El nuevo ingrediente francés más el enorme costo social en Grecia, parecen estar propiciando un desencuentro político en Europa, dando nuevos bríos a la crisis, acorde con las declaraciones de algunas autoridades de organismos internacionales, que han manifestado como camino posible, que Grecia salga de la zona Euro, declaraciones que parecen reflejar un contexto para presionar a los políticos de izquierda de Grecia que han capitalizado el descontento ciudadano, negándose a formar un gobierno con los demás partidos, para optar a elecciones el 17 de Junio, donde creen tendrán el apoyo mayoritario de la ciudadanía griega, que les permitiría negociar un nuevo trato de lo que ellos alegan como las duras condiciones que se le han impuesto a Grecia para un nuevo paquete de salvataje, de aproximadamente 135.000 millones de Euro.

El tiempo que están empleando los lideres para tomar decisiones se está acabando y aumenta el temor de los inversionistas, del mercado financiero y del resto del mundo, subiendo la prima a los países del sur a niveles peligrosos, para obtener financiamiento, más aún cuando vemos a Alemania empeñada en su política de ajustes y ejerciendo un liderazgo, que pareciera ir más allá de lo financiero.
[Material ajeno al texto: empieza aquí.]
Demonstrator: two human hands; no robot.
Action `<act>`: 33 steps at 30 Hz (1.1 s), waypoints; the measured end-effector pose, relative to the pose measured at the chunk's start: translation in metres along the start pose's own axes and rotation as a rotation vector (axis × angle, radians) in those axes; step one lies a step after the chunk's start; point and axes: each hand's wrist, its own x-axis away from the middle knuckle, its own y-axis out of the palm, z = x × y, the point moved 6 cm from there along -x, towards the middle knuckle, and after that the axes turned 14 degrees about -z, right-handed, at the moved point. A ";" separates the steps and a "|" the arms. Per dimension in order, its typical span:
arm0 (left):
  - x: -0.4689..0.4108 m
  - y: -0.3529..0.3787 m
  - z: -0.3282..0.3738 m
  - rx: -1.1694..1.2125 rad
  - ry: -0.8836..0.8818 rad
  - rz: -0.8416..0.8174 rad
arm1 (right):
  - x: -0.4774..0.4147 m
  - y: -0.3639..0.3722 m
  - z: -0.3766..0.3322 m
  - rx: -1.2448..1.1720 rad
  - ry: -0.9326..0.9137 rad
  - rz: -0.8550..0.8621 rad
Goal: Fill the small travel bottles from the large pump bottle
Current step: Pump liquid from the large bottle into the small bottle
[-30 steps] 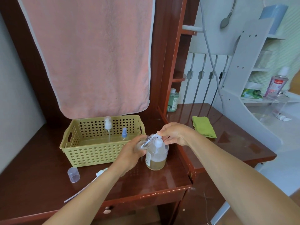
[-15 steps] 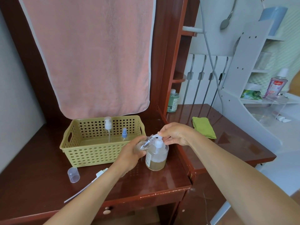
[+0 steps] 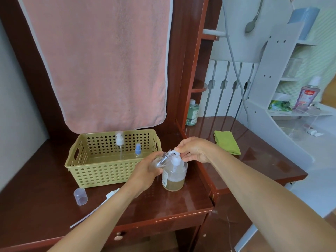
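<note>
The left hand [image 3: 145, 172] is gripping a tilted small bottle [image 3: 161, 160] at ten o'clock of the pump bottle [image 3: 174, 177]; the right hand [image 3: 195, 151] is pinching the pump head [image 3: 176, 155].

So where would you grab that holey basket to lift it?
Probably by the handle slots in its two short ends, one hand from each side. The basket stands upright, and each slot sits just under the rim, so a grip hooks in easily.
</note>
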 end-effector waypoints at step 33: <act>0.003 -0.001 0.002 0.004 0.001 -0.005 | -0.001 0.011 0.002 0.021 0.037 0.001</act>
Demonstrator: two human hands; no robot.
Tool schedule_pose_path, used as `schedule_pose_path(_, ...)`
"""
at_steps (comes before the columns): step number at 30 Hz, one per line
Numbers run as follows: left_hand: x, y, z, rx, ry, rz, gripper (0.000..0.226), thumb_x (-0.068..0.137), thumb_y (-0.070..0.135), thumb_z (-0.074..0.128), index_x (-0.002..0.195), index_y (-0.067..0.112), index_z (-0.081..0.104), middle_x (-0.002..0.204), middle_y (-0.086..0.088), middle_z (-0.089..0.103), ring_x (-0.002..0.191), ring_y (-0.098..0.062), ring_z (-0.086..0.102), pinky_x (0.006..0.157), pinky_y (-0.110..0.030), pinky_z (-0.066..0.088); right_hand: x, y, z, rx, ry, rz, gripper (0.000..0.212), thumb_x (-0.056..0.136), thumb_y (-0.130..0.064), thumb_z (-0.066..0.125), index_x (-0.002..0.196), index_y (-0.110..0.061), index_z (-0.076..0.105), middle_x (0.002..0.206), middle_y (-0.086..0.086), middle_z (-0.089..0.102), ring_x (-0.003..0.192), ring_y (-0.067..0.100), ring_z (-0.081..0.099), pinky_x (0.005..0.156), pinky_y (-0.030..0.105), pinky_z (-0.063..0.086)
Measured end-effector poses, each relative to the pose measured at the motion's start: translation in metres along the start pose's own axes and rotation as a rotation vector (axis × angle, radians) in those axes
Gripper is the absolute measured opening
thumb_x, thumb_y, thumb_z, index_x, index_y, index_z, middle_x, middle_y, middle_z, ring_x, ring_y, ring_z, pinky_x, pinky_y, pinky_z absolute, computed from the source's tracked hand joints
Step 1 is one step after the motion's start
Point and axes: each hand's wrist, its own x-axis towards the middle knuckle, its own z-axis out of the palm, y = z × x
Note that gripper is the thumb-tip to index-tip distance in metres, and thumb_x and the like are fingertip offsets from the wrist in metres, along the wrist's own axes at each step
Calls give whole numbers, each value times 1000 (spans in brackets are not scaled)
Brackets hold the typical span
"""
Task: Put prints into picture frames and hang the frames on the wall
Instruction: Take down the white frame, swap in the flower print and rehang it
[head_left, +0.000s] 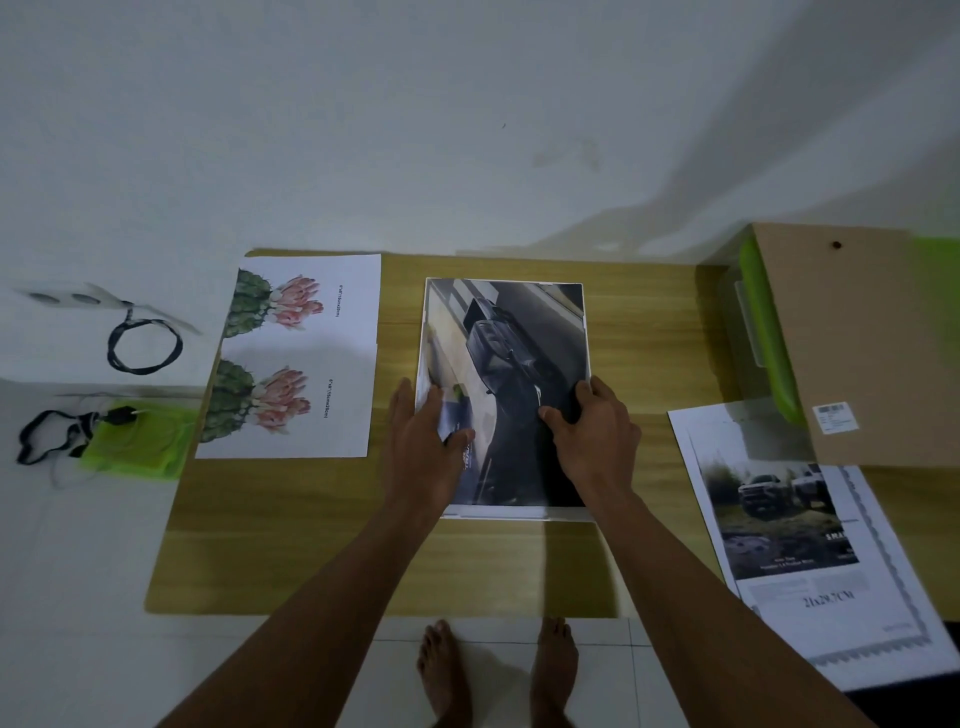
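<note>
Watching via head cam: both hands are on the car print (506, 358), which lies on a white picture frame (519, 515) at mid-table, far end near the wall. Frame's white rim shows along the print's top, R side and bottom; bottom edge isn't lined up, w/ a strip of frame sticking out.

Left hand (423, 447): fingers straight along the print's L edge, thumb flat on the paper. That edge looks a bit lifted. Right hand (592, 431): fingers curled, holding the print at its R edge, thumb on top.

Wooden table (322, 545) has bare wood btw frame and near edge, plus a strip each side of the frame. L side: cactus-flower print sheet (296, 358), apart from the frame, its L edge overhanging the table. R side: truck print (800, 519), tilted, overhanging the near-R corner. Brown backing board (857, 353) lies over a green-lidded box (763, 332), its corner covering the truck print's top.

Off-table L: black cable loop (145, 345) and green bag (135, 441).
</note>
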Motion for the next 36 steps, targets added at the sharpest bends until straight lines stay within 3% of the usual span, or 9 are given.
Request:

En España, Mariano Rajoy ha impulsado un proceso de recortes de gastos que está generando un ciclo negativo, donde los efectos de más ajustes aumentan el desempleo y disminuyen la actividad, la que a su vez genera menos ingresos para financiar la deuda soberana, el gasto público y para respaldar a la banca española, que presenta serios problemas de credibilidad en la calidad de sus activos. Rajoy ha profundizado la depresión de las economías con problemas, agravando la desconfianza de los inversionistas y aumentando la creciente inestabilidad política de Europa.

España no tiene una industria competitiva y necesitará mucho tiempo para readecuarse y decantar toda la burbuja que acumularon en las hipotecas y en las viviendas, muy parecido a lo ocurrido en EE UU. Los españoles han vivido durante mucho tiempo con crédito y falta aún, que rescaten la banca. Si no pueden financiarse, caerán en defaults y no los podrá salvar nadie, arrastrarán a otros países y tendrán que aterrizar en la cruda realidad de ser más pobres.

Algunos Gobiernos tardan en admitir las crisis, y eso es malo; pero los gobiernos que tardan en reconocer las burbujas, son desastrosos.